_Assignment_.
All of the entries below are to be copied word for word.

[Data extracted from a collection]
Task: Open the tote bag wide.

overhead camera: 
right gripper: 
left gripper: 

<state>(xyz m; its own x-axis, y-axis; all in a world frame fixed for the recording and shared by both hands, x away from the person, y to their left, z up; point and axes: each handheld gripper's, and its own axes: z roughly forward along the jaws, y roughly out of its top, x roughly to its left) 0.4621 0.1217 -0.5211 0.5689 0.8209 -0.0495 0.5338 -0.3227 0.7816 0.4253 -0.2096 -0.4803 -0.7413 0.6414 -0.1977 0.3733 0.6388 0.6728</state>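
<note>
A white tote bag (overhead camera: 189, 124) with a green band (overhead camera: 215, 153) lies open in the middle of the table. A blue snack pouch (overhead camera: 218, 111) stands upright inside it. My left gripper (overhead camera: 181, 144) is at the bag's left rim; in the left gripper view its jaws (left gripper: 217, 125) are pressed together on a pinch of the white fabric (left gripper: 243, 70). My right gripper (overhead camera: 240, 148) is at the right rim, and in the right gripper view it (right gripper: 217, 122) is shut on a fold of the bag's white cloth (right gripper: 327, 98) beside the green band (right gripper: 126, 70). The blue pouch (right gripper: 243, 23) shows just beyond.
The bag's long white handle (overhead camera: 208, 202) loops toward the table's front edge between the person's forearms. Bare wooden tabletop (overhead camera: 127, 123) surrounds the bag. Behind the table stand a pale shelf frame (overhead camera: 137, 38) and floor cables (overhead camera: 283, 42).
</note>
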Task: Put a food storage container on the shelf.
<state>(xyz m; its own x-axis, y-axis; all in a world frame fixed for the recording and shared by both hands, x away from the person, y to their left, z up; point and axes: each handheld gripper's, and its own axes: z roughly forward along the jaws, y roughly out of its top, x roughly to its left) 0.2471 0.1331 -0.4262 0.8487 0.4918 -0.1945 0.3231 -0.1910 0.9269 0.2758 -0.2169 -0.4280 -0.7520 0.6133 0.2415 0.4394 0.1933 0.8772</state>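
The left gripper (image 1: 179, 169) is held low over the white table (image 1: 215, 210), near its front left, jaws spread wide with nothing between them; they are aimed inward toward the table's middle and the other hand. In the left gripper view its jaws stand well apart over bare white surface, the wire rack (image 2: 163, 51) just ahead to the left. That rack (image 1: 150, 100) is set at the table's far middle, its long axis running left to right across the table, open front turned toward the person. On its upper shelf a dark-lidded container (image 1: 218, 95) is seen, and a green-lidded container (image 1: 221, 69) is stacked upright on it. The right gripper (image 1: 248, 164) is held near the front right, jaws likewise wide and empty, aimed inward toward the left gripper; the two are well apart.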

_Answer below_.
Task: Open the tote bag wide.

overhead camera: 
right gripper: 
left gripper: 

<state>(xyz m; its own x-axis, y-axis; all in a world frame fixed for the recording and shared by both hands, x away from the person, y to their left, z up; point and axes: each handheld gripper's, and its own axes: z roughly forward along the jaws, y roughly out of its top, x roughly to its left) 0.4621 0.1217 -0.5211 0.5689 0.8209 -0.0495 0.5338 -0.3227 0.7816 0.4253 -0.2096 -0.4803 -0.7413 0.6414 -0.1977 0.3733 0.6388 0.6728</state>
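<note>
A white tote bag (overhead camera: 189, 124) with a green band (overhead camera: 215, 153) lies open in the middle of the table. A blue snack pouch (overhead camera: 218, 111) stands upright inside it. My left gripper (overhead camera: 181, 144) is at the bag's left rim; in the left gripper view its jaws (left gripper: 217, 125) are pressed together on a pinch of the white fabric (left gripper: 243, 70). My right gripper (overhead camera: 240, 148) is at the right rim, and in the right gripper view it (right gripper: 217, 122) is shut on a fold of the bag's white cloth (right gripper: 327, 98) beside the green band (right gripper: 126, 70). The blue pouch (right gripper: 243, 23) shows just beyond.
The bag's long white handle (overhead camera: 208, 202) loops toward the table's front edge between the person's forearms. Bare wooden tabletop (overhead camera: 127, 123) surrounds the bag. Behind the table stand a pale shelf frame (overhead camera: 137, 38) and floor cables (overhead camera: 283, 42).
</note>
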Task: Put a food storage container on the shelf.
<state>(xyz m; its own x-axis, y-axis; all in a world frame fixed for the recording and shared by both hands, x away from the person, y to their left, z up; point and axes: each handheld gripper's, and its own axes: z roughly forward along the jaws, y roughly out of its top, x roughly to its left) 0.2471 0.1331 -0.4262 0.8487 0.4918 -0.1945 0.3231 -0.1910 0.9269 0.2758 -0.2169 -0.4280 -0.7520 0.6133 0.2415 0.4394 0.1933 0.8772</state>
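The left gripper (image 1: 179, 169) is held low over the white table (image 1: 215, 210), near its front left, jaws spread wide with nothing between them; they are aimed inward toward the table's middle and the other hand. In the left gripper view its jaws stand well apart over bare white surface, the wire rack (image 2: 163, 51) just ahead to the left. That rack (image 1: 150, 100) is set at the table's far middle, its long axis running left to right across the table, open front turned toward the person. On its upper shelf a dark-lidded container (image 1: 218, 95) is seen, and a green-lidded container (image 1: 221, 69) is stacked upright on it. The right gripper (image 1: 248, 164) is held near the front right, jaws likewise wide and empty, aimed inward toward the left gripper; the two are well apart.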

No additional output is needed.